● Problem details: What you return must be an exact copy of the lines in the listing below between the line holding "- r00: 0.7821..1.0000" and the line holding "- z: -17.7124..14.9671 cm", inclusive, and nothing more.

● Dataset content:
▼
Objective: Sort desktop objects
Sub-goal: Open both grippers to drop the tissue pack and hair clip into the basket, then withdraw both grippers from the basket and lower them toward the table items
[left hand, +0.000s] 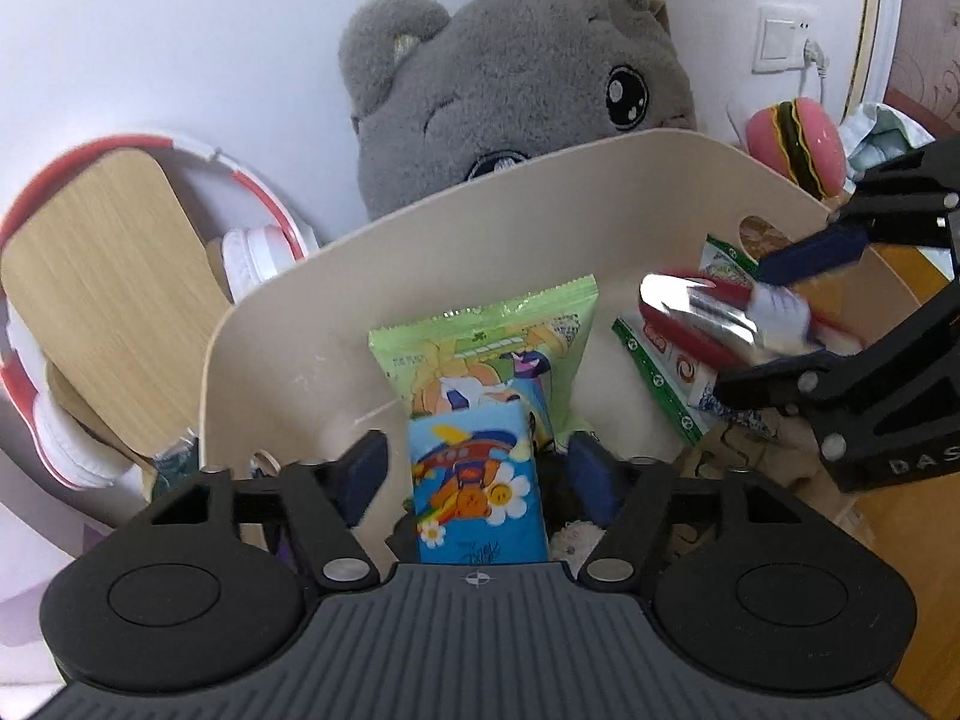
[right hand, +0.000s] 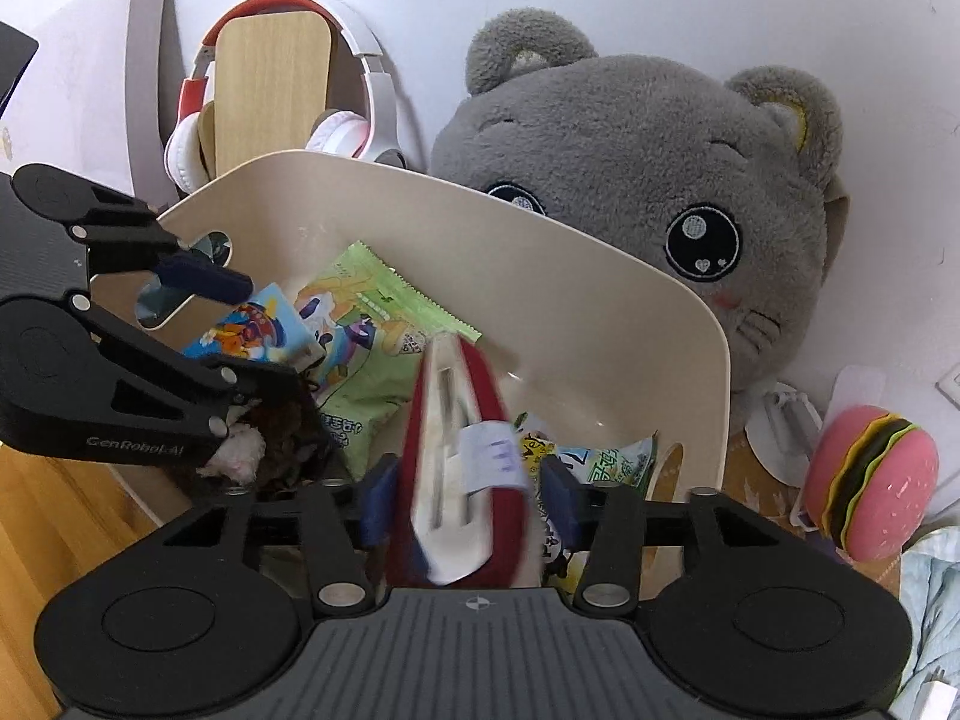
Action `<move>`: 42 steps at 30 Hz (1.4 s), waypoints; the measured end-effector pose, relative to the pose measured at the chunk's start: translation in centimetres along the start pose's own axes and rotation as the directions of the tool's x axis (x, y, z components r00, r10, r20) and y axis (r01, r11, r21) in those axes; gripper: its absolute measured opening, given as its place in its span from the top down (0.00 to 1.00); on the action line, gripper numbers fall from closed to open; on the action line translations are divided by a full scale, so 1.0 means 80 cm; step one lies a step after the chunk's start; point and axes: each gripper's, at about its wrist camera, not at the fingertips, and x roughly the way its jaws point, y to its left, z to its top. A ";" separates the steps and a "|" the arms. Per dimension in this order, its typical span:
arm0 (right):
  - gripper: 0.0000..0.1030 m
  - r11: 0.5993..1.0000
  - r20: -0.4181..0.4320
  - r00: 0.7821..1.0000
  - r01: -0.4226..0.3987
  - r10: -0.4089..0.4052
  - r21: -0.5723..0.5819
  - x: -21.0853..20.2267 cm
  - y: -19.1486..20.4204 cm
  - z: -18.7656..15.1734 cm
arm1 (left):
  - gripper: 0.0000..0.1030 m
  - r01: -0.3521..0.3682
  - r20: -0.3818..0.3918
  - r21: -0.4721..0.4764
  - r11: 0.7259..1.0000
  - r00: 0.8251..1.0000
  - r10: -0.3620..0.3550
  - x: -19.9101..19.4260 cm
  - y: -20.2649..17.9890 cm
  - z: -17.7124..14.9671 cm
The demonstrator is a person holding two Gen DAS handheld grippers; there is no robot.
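Note:
A cream plastic bin (left hand: 516, 198) (right hand: 600, 324) holds snack packets. A light green cartoon packet (left hand: 480, 354) (right hand: 366, 330) leans inside it. My left gripper (left hand: 474, 468) is over the bin, jaws apart, with a blue cartoon packet (left hand: 474, 480) (right hand: 258, 324) standing between them; contact is unclear. My right gripper (right hand: 468, 498) (left hand: 774, 324) is shut on a red and silver packet (right hand: 462, 468) (left hand: 708, 318) and holds it over the bin's right side. Green and white packets (left hand: 666, 372) (right hand: 606, 462) lie beneath it.
A grey plush cat (left hand: 516, 78) (right hand: 648, 180) sits behind the bin by the wall. Red and white headphones on a wooden stand (left hand: 102, 276) (right hand: 270, 96) are at the left. A pink burger toy (left hand: 798, 144) (right hand: 870, 480) is at the right. The desk is wooden.

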 end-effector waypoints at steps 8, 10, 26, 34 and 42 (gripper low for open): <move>0.13 1.000 0.054 0.999 -0.002 0.001 0.010 -0.027 -0.008 0.001 | 0.28 -0.003 0.006 0.025 1.000 1.000 0.003 -0.023 0.003 -0.003; 0.12 1.000 0.066 0.998 -0.007 0.007 0.011 -0.036 -0.009 0.001 | 0.28 -0.003 0.023 0.020 1.000 1.000 0.002 -0.034 0.006 -0.003; 0.04 0.991 0.167 0.978 -0.134 0.128 0.024 -0.121 -0.019 -0.036 | 0.28 0.119 0.106 0.094 0.988 0.986 -0.129 -0.134 -0.005 -0.027; 0.04 0.982 0.075 0.980 -0.187 0.184 0.032 -0.114 0.001 -0.087 | 0.28 0.155 0.058 0.036 0.987 0.986 -0.157 -0.148 -0.013 -0.076; 0.04 0.973 -0.042 0.972 -0.232 0.231 -0.005 -0.063 0.034 -0.114 | 0.28 0.134 -0.033 -0.115 0.984 0.990 -0.139 -0.119 -0.006 -0.123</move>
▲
● Output for this task:
  - r00: 0.7821..1.0000
  - r01: -0.4226..0.3987
  - r10: -0.4089..0.4052
  - r21: -0.5723..0.5819
  - x: -21.0853..20.2267 cm
  - y: -19.1486..20.4204 cm
  - z: -18.7656..15.1734 cm
arm1 (left):
  - gripper: 0.0000..0.1030 m
  - r01: -0.3521..0.3682
  - r20: -0.3818..0.3918
  - r21: -0.4721..0.4764
  - r11: 0.7259..1.0000
  - r00: 0.8251..1.0000
  - r10: -0.3620..0.3550
  - x: -19.9101..19.4260 cm
  - y: -20.2649..17.9890 cm
  - z: -17.7124..14.9671 cm

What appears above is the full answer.